# What the task requires
Copy the listing exactly, leaving out every picture.

# Data below

----

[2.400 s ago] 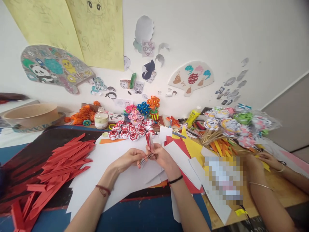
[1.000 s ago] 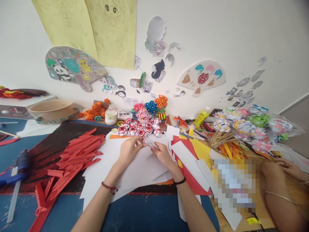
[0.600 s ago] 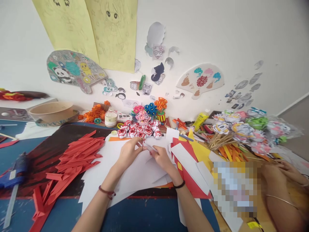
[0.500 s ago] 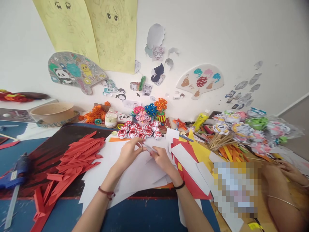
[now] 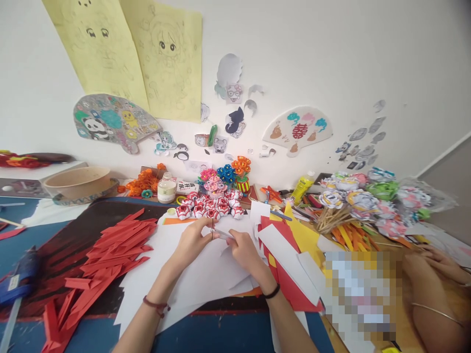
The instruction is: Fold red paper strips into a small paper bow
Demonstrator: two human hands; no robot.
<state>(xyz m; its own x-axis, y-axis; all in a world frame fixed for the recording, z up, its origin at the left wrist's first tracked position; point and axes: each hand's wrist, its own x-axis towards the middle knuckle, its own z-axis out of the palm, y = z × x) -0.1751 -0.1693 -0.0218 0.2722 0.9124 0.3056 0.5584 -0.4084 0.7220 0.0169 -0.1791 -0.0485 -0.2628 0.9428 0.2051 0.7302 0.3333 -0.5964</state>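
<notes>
My left hand (image 5: 192, 243) is raised over the white paper sheets (image 5: 176, 289), its thumb and forefinger curved around a thin dark edge or strip (image 5: 212, 226) that I cannot make out fully. My right hand (image 5: 243, 247) pinches a small piece of white paper (image 5: 222, 234) between thumb and fingers. This piece reaches toward the left fingertips, and the hands almost meet. Right behind them stand several red-and-white paper flowers (image 5: 212, 206). A heap of folded red paper strips (image 5: 114, 250) lies to the left of my left hand.
A blue glue gun (image 5: 18, 277) lies at the left edge, with a beige bowl (image 5: 77, 180) behind it. Red paper (image 5: 290, 279) and yellow paper (image 5: 300, 234) lie to the right. Paper flowers on sticks (image 5: 362, 201) stand beyond. Another person's arm (image 5: 429, 289) rests at far right.
The camera view has tilted slightly upward and shifted to the right. Both hands stay close together with the small paper; their hold looks much the same.
</notes>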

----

# Answer area
[2.400 s ago] 
[1.000 s ago] 
[0.600 s ago] 
[0.500 s ago] 
[now] 
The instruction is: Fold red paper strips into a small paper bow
Demonstrator: two human hands; no robot.
<state>(xyz m; its own x-axis, y-axis; all in a world frame fixed for the recording, z up, its origin at the left wrist's first tracked position; point and axes: each hand's wrist, its own x-axis towards the middle knuckle, its own z-axis out of the palm, y = z × x) -0.1751 -0.1693 -0.0218 0.2722 0.9124 0.3056 0.5584 -0.4084 0.7220 0.0169 -0.1791 -0.0485 -0.2628 0.9428 0.2051 0.7302 0.3333 -0.5964</state>
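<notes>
My left hand (image 5: 192, 243) is raised over the white paper sheets (image 5: 176, 289), its thumb and forefinger curved around a thin dark edge or strip (image 5: 212, 226) that I cannot make out fully. My right hand (image 5: 243, 247) pinches a small piece of white paper (image 5: 222, 234) between thumb and fingers. This piece reaches toward the left fingertips, and the hands almost meet. Right behind them stand several red-and-white paper flowers (image 5: 212, 206). A heap of folded red paper strips (image 5: 114, 250) lies to the left of my left hand.
A blue glue gun (image 5: 18, 277) lies at the left edge, with a beige bowl (image 5: 77, 180) behind it. Red paper (image 5: 290, 279) and yellow paper (image 5: 300, 234) lie to the right. Paper flowers on sticks (image 5: 362, 201) stand beyond. Another person's arm (image 5: 429, 289) rests at far right.
The camera view has tilted slightly upward and shifted to the right. Both hands stay close together with the small paper; their hold looks much the same.
</notes>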

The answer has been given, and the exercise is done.